>Any poet worth his salt can write good prose. Not any prose writer can write good poetry.
Heh, he was full of shit r-right guys?
Weird but probably true. James Joyce's poetry is terrible for example, even though he wrote better prose than any poet ever did
>>9951125
100% percent bullshit. When the fuck do you ever hear anyone talk about Coleridge or Shelley's prose? Never because they're were better poets.
>>9951178
Because good poets are remember for their poetry; prose is ephemeral.
>>9951125
Filth, Cop and Soundtracks for the Blind are awesome albums
i believe a few poets couldn't write prose for shit
>>9951178
People talk about their prose works all the time. They're considered very influential literary critics/theorists in addition to great poets
>>9951178
Both Coleridge and Shelley have prose in the Oxford Anthology edited by Harold Bloom and Lionel Trilling. Canonical smackdown achieved.
>>9951125
Bullshit.
>>9951125
>worth his salt
Hurr murr, no true Scotsman.
>>9951125
Different skill-set, so I'd question the "poets can write prose" side just as much.
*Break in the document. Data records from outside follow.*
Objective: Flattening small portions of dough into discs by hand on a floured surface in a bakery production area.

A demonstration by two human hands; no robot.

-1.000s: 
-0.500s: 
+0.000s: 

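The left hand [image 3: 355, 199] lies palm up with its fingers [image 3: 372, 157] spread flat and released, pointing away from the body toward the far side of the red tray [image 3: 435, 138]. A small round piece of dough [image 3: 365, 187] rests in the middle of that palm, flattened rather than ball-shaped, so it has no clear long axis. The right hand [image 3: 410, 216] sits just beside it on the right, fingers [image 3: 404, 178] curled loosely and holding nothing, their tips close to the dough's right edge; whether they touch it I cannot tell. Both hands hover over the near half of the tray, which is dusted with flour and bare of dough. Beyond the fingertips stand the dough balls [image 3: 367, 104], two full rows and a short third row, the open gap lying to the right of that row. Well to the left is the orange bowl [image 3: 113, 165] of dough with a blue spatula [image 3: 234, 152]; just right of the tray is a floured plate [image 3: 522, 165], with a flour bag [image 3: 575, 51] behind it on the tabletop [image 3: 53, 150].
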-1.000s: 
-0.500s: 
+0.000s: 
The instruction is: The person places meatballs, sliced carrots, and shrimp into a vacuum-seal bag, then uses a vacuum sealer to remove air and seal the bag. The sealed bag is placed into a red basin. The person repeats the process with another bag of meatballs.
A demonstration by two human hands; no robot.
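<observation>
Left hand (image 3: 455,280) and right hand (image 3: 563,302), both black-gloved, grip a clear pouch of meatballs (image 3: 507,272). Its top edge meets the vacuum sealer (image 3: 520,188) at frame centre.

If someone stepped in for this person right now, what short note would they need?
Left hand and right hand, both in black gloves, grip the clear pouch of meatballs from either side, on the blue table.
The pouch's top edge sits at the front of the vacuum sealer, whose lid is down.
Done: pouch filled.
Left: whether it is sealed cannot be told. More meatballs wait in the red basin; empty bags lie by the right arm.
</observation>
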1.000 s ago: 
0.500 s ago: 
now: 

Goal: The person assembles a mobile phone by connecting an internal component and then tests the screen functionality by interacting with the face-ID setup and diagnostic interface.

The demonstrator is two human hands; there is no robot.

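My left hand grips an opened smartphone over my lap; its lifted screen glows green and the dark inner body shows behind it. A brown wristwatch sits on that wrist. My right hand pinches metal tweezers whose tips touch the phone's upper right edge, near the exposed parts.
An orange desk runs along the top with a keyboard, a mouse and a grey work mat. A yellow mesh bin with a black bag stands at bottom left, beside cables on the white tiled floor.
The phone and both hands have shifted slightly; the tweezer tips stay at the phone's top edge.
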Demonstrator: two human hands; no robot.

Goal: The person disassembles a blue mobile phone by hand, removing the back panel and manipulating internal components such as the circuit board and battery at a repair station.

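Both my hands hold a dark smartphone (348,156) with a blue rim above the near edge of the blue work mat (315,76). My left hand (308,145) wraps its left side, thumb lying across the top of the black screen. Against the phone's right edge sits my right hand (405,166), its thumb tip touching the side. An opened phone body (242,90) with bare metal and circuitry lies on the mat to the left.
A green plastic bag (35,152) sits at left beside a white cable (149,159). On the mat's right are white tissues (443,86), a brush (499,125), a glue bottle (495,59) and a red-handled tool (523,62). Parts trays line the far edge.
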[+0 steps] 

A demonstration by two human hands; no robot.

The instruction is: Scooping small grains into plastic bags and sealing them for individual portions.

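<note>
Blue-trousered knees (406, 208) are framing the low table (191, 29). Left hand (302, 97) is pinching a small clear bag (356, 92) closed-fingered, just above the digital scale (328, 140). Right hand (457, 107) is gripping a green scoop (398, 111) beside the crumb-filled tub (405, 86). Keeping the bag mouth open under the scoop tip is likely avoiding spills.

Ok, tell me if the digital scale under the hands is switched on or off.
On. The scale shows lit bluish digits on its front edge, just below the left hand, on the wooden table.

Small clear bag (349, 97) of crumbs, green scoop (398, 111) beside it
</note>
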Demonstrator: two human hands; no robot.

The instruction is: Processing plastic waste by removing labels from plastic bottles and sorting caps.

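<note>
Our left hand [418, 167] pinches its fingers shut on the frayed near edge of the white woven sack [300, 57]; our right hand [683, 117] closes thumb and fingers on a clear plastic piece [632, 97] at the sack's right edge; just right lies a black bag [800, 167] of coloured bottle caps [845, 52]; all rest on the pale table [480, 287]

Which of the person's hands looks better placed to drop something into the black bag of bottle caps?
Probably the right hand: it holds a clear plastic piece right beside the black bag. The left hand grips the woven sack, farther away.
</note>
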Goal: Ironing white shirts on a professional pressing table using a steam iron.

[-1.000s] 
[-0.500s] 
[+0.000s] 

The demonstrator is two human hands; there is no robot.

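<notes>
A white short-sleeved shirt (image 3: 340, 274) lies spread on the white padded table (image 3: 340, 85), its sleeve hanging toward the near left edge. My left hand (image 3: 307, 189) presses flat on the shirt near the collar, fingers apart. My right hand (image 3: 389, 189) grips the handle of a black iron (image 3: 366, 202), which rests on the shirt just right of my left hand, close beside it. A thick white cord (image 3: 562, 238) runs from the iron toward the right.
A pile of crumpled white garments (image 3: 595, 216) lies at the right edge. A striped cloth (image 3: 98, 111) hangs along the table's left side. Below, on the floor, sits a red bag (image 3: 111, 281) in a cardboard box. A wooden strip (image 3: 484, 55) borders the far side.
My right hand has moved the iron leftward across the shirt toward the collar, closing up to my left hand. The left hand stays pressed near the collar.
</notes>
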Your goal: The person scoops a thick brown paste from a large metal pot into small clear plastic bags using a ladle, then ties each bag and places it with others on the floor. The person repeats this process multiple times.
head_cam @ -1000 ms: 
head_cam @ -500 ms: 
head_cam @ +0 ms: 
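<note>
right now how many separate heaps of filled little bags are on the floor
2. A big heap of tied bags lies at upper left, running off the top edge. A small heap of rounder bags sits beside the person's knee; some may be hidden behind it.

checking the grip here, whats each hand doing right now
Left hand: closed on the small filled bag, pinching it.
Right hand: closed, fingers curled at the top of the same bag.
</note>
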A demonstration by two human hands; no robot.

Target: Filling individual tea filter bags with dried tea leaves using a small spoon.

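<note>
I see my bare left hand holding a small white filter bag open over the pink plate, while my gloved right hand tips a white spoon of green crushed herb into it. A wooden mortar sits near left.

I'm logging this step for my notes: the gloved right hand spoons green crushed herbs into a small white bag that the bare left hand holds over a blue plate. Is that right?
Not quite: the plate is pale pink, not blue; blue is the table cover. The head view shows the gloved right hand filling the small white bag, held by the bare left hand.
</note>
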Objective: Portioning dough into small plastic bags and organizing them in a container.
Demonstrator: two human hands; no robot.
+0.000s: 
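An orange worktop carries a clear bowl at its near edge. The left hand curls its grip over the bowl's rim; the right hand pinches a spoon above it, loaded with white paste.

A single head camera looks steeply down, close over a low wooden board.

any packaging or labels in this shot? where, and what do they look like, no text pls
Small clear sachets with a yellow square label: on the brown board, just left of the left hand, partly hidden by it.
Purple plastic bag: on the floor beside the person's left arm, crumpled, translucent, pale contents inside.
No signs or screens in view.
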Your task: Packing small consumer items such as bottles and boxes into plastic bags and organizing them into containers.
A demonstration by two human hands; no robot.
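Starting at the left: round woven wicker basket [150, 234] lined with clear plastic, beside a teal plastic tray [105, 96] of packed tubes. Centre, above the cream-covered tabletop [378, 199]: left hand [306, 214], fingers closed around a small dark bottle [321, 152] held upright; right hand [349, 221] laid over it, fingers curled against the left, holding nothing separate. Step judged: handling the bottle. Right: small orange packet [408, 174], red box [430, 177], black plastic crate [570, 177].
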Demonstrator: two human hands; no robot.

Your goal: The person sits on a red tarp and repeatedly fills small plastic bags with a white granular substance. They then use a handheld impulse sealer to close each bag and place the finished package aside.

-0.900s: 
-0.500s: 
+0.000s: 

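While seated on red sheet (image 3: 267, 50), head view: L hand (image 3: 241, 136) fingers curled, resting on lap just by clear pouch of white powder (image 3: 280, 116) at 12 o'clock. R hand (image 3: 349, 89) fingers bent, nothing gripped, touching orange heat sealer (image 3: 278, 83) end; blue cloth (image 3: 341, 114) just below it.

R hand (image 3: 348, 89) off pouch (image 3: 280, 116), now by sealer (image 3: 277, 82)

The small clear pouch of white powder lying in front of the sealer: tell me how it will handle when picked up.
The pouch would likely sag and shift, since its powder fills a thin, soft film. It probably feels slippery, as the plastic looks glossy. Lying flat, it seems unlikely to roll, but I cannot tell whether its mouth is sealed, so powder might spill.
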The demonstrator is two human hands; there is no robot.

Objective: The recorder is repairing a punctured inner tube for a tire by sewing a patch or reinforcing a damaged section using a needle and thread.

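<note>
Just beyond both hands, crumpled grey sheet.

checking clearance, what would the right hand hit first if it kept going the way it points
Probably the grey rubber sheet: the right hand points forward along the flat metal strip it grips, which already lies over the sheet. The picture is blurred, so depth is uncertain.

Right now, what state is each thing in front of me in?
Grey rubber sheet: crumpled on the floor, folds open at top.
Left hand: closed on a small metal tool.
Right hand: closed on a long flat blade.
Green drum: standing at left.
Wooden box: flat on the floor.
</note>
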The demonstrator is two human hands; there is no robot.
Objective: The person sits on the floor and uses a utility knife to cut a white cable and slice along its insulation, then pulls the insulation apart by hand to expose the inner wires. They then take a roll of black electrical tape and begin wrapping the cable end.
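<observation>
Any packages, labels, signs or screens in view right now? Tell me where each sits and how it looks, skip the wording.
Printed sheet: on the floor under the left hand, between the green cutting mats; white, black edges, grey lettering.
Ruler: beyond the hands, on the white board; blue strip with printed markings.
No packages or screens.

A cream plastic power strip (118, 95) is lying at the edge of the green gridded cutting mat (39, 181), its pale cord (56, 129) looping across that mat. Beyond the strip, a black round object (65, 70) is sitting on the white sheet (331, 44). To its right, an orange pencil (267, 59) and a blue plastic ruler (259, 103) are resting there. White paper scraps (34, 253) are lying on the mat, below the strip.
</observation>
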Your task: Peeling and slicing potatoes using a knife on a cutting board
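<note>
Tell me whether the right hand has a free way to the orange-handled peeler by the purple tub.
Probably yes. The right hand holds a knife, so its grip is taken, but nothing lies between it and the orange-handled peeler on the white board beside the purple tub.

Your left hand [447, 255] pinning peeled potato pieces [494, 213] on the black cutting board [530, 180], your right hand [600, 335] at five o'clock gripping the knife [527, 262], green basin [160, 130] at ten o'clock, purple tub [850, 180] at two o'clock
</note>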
But good poetry is much harder than decent prose.
>>9952570
What was the point of this?
>>9951125
why the fuck does he look like hes covered in dirt
Poetry is the higher art form so it makes sense in that 'one is easier than the other', but I don't think there's any deep technical or literary reason for it if thats what you're getting at...
>>9954705
Because Clark Ashton Smith sticking in that "worth his salt" gives him a "no true Scotsman" answer to any example that doesn't fit his maxim. "Rossetti's prose was shit" "Well, Rossetti wasn't a poet worth his salt" and so on. It makes his statement useless.